**YOUR OBJECTIVE**
Every line that includes the word "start" needs to be copied from the listing.

**RECORDED DATA**
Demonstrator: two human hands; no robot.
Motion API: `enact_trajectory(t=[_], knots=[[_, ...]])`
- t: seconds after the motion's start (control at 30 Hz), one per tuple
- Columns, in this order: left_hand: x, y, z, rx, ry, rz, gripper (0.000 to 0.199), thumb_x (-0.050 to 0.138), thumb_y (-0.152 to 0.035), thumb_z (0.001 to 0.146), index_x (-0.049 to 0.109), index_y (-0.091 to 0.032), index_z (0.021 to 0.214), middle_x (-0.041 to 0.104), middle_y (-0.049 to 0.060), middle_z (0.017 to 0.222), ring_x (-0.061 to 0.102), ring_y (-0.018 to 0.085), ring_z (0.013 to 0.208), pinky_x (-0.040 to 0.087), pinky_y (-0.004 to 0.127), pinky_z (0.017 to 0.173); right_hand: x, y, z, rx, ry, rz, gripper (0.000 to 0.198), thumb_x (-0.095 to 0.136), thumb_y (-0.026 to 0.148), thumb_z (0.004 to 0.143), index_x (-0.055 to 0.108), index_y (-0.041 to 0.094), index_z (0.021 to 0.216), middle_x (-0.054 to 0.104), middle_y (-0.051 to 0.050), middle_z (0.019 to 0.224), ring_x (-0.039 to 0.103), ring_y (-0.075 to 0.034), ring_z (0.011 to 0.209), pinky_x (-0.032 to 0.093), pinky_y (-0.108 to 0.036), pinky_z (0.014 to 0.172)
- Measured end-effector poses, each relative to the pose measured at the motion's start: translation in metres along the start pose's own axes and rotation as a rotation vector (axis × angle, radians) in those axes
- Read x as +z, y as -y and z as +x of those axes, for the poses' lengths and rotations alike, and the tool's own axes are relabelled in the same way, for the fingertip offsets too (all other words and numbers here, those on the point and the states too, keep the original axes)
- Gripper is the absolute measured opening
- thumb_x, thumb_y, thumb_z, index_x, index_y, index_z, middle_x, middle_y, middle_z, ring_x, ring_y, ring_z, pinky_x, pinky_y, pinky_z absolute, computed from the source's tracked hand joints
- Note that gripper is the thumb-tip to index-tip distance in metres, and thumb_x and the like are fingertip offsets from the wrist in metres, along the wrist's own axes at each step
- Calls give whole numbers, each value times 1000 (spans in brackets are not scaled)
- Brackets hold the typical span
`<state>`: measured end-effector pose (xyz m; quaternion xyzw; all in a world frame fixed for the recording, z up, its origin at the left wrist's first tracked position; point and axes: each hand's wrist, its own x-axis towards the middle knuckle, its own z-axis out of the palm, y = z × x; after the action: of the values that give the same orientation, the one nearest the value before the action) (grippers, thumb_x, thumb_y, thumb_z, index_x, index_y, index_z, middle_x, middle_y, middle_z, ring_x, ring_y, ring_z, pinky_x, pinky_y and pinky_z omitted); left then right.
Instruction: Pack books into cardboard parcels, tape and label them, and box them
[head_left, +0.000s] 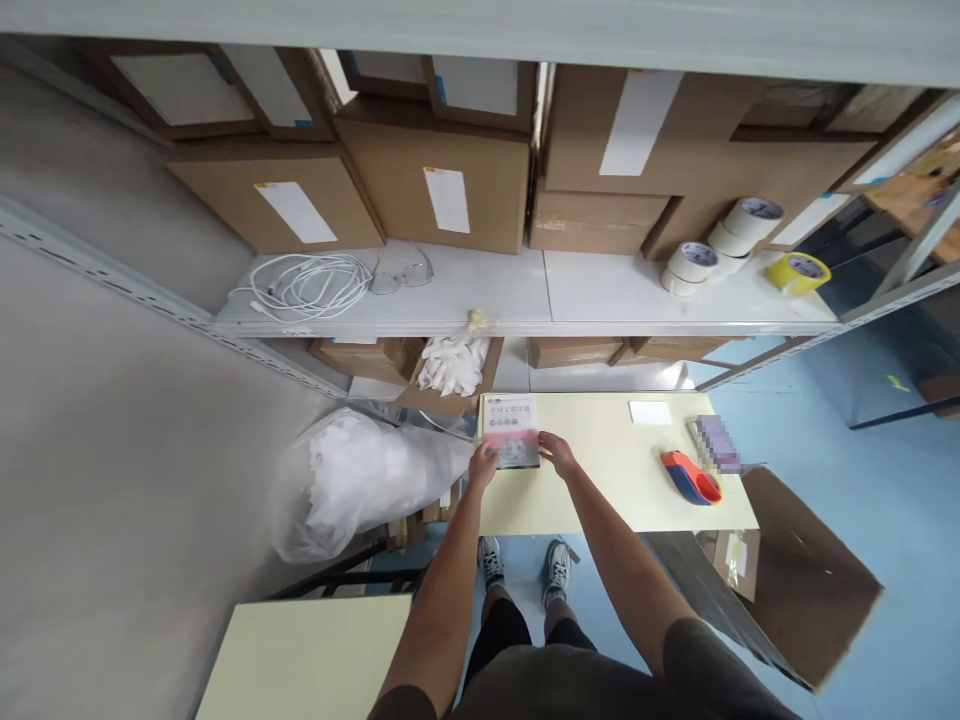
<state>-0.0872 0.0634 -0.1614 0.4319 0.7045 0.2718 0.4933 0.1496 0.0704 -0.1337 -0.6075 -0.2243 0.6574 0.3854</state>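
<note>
A book (511, 428) with a white upper cover, dark lettering and a pink band lies at the left end of the pale yellow table (581, 490). At its lower left corner, my left hand (482, 466) grips the edge, thumb on top of the cover. My right hand (556, 453) holds the book's right edge with bent fingers. The undersides of both hands are hidden. Right of the book lie a white card (649, 412), a red and blue tape dispenser (690, 478) and a blurred purple item (718, 443).
Above the table, a shelf (495, 285) bears cardboard boxes (435, 185), a coiled white cable (311, 285), glasses (403, 277) and tape rolls (692, 262). A white plastic bag bundle (360, 475) stands at left. An open carton (810, 570) stands at right, another table (307, 655) at lower left.
</note>
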Motion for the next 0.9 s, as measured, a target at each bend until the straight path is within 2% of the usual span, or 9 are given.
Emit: enact_trajectory(t=[0.13, 0.27, 0.47, 0.7, 0.8, 0.9], knots=[[-22, -2, 8, 23, 22, -15, 46, 75, -31, 81, 71, -21, 126, 70, 11, 142, 60, 27, 139, 41, 40, 120, 25, 2, 6, 21, -78, -34, 47, 74, 55, 74, 73, 26, 110, 76, -9, 123, 66, -28, 124, 51, -45, 104], [-32, -8, -3, 58, 30, -82, 44, 75, -30, 81, 72, -21, 124, 71, 11, 141, 60, 27, 139, 40, 41, 122, 21, 3, -8, -57, -173, -117, 64, 78, 62, 68, 74, 26, 121, 69, -14, 140, 55, -35, 141, 48, -50, 109], [-40, -25, -38, 129, -6, -159, 43, 77, -36, 82, 74, -21, 123, 71, 13, 141, 58, 30, 141, 38, 46, 123, 16, 15, -52, -122, -39, -112, 70, 79, 72, 67, 76, 28, 123, 67, -14, 145, 62, -36, 135, 49, -52, 108], [-28, -54, -110, 202, -140, -190, 52, 74, -46, 85, 70, -24, 132, 64, 12, 151, 54, 31, 146, 39, 49, 124, 13, 46, -94, -226, 175, -158, 72, 76, 73, 71, 74, 32, 130, 66, -13, 149, 56, -37, 143, 45, -56, 112], [-17, -50, -153, 219, -241, -189, 57, 74, -50, 85, 70, -25, 135, 61, 14, 155, 51, 33, 149, 38, 51, 125, 11, 42, -105, -243, 290, -155, 73, 76, 73, 73, 72, 36, 135, 63, -12, 152, 52, -37, 147, 44, -56, 114], [-6, -37, -197, 166, -348, -237, 58, 74, -52, 86, 68, -30, 139, 58, 11, 158, 50, 32, 150, 41, 48, 124, 10, 25, -116, -236, 417, -201, 70, 76, 72, 74, 72, 37, 136, 63, -10, 153, 50, -38, 149, 43, -58, 116]])
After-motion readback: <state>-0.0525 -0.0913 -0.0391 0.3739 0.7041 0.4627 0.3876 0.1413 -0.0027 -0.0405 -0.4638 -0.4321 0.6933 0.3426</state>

**EXERCISE ANSWER**
- t: seconds after the motion's start (control at 30 Hz), one per tuple
- Measured end-effector poses, each relative to the pose measured at the motion's start: translation in metres along the start pose's own axes and rotation as a rotation vector (axis × angle, radians) in those axes

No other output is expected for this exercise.